On the other hand, from the perspective of Abdul Manan, former chair of the Alliance of Independent Journalists, the government subsidies were “not healthy” for the news industry. “Government and media are two different entities with different roles. It’s very important to have a clear separation,” he said.
Other key takeaways
Media freedom first
While more funding is necessary, it is not sufficient alone to sustain quality, independent journalism. The most important dimension of a thriving media ecosystem must be respect for freedom of expression. “Without respect for fundamental rights and media freedom, no amount of funding or focus on the future will ensure genuinely independent journalism,” a recent report by the Forum on Information and Democracy explained.

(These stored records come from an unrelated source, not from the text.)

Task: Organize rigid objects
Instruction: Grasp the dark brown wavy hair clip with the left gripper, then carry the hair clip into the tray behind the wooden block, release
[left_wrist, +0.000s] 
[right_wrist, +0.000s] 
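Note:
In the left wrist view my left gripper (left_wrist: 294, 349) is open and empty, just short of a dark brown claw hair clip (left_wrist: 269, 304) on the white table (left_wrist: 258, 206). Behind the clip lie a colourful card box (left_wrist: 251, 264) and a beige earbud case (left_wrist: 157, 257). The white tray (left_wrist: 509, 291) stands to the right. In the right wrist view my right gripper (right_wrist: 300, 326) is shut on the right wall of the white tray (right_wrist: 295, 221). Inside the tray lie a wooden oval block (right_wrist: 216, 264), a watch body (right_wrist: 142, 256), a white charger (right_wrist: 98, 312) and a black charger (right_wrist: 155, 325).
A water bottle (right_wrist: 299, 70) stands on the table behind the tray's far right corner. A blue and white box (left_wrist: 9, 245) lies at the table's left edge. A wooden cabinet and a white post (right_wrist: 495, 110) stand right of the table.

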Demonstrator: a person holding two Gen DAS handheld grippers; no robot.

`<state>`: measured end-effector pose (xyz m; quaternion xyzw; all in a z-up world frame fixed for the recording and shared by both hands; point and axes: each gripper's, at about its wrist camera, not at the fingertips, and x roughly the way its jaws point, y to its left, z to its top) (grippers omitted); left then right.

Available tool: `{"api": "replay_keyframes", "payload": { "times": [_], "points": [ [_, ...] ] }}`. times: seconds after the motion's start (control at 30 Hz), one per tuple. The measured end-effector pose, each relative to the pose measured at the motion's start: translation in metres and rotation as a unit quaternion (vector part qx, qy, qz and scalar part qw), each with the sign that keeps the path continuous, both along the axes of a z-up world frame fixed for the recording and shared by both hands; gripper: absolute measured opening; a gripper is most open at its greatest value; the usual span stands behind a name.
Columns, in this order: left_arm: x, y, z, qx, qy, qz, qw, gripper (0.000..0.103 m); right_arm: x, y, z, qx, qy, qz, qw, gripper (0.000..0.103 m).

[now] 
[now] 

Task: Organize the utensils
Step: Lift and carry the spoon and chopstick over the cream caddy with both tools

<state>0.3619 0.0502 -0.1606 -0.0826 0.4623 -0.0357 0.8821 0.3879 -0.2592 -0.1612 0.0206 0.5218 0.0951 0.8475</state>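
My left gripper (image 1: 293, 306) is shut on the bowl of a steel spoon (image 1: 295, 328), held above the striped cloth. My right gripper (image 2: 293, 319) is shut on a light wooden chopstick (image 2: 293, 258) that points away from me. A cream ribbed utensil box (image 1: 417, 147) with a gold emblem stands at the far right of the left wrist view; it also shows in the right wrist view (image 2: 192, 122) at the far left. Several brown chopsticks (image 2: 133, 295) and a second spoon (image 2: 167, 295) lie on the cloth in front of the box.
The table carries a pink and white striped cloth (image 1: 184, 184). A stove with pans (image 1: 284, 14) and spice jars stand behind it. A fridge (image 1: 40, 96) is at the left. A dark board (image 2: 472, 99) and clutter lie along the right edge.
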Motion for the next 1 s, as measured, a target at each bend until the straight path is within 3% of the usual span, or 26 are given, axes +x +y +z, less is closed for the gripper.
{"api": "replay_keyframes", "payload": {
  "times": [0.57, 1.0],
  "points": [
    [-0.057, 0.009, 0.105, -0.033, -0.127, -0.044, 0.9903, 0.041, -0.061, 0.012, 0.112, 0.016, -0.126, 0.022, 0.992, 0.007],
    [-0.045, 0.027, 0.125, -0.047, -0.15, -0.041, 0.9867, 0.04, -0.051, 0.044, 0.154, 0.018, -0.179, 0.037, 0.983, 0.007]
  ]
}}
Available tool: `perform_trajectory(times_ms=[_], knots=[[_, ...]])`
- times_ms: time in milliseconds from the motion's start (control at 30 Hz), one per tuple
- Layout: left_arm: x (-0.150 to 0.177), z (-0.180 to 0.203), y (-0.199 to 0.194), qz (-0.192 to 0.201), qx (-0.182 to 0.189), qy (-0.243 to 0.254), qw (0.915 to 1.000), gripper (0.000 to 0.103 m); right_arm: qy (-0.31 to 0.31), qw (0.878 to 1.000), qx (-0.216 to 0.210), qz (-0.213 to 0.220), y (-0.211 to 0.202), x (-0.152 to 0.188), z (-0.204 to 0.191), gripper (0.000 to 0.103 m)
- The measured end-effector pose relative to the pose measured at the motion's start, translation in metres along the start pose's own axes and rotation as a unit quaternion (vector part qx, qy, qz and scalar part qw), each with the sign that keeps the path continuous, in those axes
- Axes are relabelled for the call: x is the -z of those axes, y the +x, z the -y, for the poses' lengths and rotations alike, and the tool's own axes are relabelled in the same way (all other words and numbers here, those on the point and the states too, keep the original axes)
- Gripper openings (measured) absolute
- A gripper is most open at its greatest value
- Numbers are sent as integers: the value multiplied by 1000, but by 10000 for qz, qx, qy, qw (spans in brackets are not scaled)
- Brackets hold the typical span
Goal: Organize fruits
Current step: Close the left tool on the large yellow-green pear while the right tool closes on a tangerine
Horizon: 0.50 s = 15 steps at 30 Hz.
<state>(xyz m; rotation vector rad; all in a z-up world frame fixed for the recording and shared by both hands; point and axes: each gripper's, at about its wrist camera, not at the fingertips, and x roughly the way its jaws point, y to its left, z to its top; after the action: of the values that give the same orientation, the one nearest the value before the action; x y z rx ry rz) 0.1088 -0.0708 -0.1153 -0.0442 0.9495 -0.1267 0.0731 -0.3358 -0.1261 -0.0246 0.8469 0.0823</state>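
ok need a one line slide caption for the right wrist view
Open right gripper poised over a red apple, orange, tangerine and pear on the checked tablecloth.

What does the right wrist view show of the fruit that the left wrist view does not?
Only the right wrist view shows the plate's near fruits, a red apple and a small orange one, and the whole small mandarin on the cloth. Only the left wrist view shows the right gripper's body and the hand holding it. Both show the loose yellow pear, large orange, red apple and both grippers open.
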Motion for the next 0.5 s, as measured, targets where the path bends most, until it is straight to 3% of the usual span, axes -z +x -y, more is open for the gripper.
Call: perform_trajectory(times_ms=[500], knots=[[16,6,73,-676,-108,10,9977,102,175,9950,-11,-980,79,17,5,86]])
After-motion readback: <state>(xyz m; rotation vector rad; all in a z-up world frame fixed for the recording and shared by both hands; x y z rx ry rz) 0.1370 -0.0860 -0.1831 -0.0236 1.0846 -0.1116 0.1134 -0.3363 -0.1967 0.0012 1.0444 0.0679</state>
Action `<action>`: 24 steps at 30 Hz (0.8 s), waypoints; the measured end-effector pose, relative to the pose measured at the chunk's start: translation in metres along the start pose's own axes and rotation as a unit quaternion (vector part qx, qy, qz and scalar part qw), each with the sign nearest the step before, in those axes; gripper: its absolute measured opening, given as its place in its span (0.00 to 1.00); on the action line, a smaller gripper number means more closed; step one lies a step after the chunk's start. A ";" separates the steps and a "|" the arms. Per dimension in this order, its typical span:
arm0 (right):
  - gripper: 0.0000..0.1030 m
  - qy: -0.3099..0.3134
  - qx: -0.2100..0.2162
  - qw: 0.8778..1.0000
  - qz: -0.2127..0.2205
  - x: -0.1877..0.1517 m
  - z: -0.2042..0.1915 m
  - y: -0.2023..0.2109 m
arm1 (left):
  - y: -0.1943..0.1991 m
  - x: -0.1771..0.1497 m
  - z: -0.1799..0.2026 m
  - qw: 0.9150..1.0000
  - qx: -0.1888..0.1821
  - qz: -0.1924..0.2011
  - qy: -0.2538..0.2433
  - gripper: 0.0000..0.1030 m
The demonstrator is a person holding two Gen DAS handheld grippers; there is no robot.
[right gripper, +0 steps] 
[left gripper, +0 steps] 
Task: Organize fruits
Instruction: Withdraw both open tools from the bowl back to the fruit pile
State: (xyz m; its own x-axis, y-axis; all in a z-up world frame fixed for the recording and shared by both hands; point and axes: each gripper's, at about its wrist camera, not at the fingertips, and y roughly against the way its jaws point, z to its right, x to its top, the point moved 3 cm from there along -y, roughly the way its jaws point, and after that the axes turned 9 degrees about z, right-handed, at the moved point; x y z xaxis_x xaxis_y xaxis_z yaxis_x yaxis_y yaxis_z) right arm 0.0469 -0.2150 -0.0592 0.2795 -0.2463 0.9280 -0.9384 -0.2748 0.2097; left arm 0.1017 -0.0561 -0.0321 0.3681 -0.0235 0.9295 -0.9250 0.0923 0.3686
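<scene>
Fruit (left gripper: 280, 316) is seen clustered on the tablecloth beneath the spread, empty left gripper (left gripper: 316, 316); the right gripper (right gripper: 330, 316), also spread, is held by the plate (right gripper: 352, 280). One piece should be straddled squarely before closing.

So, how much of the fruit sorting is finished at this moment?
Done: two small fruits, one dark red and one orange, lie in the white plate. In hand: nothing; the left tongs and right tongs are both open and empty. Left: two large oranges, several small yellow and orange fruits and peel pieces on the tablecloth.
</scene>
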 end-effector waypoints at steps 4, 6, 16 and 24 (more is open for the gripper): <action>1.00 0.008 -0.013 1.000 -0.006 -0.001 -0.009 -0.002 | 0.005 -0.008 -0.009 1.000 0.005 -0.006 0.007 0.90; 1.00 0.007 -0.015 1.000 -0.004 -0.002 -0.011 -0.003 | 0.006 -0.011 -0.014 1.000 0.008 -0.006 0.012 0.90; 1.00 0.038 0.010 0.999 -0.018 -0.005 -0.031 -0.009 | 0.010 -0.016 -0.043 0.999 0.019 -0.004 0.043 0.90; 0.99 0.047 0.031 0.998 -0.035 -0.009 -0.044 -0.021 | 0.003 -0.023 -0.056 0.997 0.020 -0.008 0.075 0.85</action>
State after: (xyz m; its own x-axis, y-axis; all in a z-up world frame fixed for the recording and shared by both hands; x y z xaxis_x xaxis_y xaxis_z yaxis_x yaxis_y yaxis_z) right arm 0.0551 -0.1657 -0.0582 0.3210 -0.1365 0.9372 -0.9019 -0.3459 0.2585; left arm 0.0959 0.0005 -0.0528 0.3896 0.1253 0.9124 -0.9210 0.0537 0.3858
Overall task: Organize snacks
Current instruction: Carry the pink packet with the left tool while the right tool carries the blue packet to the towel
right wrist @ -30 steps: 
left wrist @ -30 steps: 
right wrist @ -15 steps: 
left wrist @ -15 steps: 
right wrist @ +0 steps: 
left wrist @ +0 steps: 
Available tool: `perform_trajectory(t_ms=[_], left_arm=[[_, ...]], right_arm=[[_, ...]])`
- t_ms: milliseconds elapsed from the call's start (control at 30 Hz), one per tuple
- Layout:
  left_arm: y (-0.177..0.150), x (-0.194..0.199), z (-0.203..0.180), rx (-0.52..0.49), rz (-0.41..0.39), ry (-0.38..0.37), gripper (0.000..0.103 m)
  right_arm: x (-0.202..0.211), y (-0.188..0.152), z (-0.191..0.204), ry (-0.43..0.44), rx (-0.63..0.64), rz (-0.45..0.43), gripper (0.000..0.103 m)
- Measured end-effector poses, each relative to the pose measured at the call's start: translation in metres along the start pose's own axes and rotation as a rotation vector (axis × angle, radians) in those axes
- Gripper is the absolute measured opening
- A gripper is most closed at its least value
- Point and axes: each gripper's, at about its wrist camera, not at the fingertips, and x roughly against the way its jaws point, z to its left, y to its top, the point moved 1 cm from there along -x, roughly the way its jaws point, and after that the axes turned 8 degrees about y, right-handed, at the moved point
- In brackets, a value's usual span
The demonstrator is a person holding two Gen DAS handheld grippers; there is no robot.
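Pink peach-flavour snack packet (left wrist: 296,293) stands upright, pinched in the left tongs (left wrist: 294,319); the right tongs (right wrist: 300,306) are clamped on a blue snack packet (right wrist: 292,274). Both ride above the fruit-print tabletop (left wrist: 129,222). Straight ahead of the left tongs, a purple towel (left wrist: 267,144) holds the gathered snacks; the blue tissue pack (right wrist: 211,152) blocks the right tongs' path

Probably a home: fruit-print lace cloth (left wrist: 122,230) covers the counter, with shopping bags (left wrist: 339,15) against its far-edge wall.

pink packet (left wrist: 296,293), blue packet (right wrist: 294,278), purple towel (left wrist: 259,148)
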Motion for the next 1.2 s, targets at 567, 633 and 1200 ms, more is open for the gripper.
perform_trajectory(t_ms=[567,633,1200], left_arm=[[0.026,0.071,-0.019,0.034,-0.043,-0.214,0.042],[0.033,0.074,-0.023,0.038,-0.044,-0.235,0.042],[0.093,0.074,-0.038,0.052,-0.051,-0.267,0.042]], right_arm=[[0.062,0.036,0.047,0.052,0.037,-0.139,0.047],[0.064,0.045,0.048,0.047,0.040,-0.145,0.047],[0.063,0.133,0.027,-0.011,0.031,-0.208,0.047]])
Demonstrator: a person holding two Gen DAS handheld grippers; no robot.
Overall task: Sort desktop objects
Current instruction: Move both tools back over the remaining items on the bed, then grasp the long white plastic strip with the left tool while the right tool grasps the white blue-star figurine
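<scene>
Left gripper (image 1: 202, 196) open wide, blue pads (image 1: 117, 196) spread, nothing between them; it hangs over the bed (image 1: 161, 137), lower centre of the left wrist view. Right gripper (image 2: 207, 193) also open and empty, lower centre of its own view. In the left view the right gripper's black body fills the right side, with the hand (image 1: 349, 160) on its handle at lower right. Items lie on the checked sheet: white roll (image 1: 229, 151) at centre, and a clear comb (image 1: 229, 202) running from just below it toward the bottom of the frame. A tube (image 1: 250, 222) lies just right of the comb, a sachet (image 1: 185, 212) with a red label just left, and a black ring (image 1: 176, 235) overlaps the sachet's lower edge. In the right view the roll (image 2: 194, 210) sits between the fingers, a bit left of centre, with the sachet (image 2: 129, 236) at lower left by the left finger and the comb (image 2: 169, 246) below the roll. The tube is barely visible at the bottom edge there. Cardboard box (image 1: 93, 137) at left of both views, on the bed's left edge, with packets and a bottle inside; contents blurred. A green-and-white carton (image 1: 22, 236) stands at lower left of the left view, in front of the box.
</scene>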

For scale, public support and political will are vital
Large investments are needed to scale any business; journalism is no different. Effective, publicly supported programs are not easy, and there must be sufficient public recognition of the need for journalism as a public good. In the U.S., New Jersey brought together a group of public universities and foundations to create a Civic Information Consortium — the first of its kind in the country — to dedicate public funding toward addressing news deserts and misinformation in the state. After providing US$500,000 in grants in 2021, the consortium will increase its funding in 2022.
Transforming journalism from the ground up
For Angelica Das, associate director at Democracy Fund, building trust and providing readers information they truly need is critical. “There is not a single tool or process to save or transform journalism, but rather a need to flip the script and look from the ground up,” she said. “Are you earning trust? Are you inclusive? Are you culturally relevant? Are you meeting basic information needs? If you are not meeting the basic needs of daily life, then you cannot build an audience for news or generate revenue.”